Dark Sky, a weather app, was one of the first apps I installed on the Apple Watch. But it, like every other watch app, was hampered by the fact that it takes an insanely long time to open: correctly hitting the right icon is a fiddly business requiring your full concentration, and it’s not really any better than just taking out your phone.

But when Watch OS 2 launched, in October, Apple gave third parties the ability to add “complications” – small data feeds – to the face of the main watch. That meant Dark Sky could now put the temperature on the watch face, visible at a glance, and replace it with a small umbrella icon if rain was predicted within the next 15 minutes.

It’s a small thing, but it was something I habitually checked every morning, as I was getting dressed, to help me decide what to wear (see above re: Not a Style Guru).

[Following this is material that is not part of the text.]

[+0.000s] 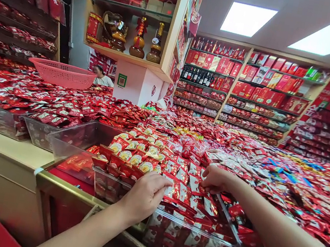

Tellingly, after a week of wearing an old-school digital watch, it is the only thing I find myself trying to do. Every single other use case – checking notifications, setting timers, or recording physical activity – has seamlessly, painlessly, slipped back to the state it was before the Apple Watch arrived in my life.

My replacement for the Apple Watch. Photograph: Samuel Gibbs/The Guardian

It would be boring to go through every feature point by point to explain why it’s useless. But a few fundamental flaws of the watch suffice to explain 95% of the issues: the watch is too slow to act as a speedy alternative to your phone; the user interface is too fiddly to use on the move; the notification model is too limited to do anything other than encourage you to pull out your phone repeatedly; and Siri sucks.

That last is bigger than it seems. The future of the watch can’t be the same iterative improvements that Apple has pulled off with the iPhone, iPod and iPad. The interface is just too ill-thought-through to work, even if the device itself is sped up significantly. But the most obvious alternative is to massively increase the amount of voice control the watch offers, and Apple simply doesn’t have the technical chops to do so. While Google and Amazon have been creating voice assistants that people seem to actually use and wax lyrical about, Apple … hasn’t. There’s no easy solution there.

But the saving grace for Apple is that the broader problem isn’t the company’s fault. It’s that smartwatches are a solution in search of a problem. A technology created, not to serve consumer demand, but to serve the need of device manufacturers to fill the revenue hole created by declining smartphone growth. You don’t need one, and neither do I. It just took me nine months of wearing it to realise.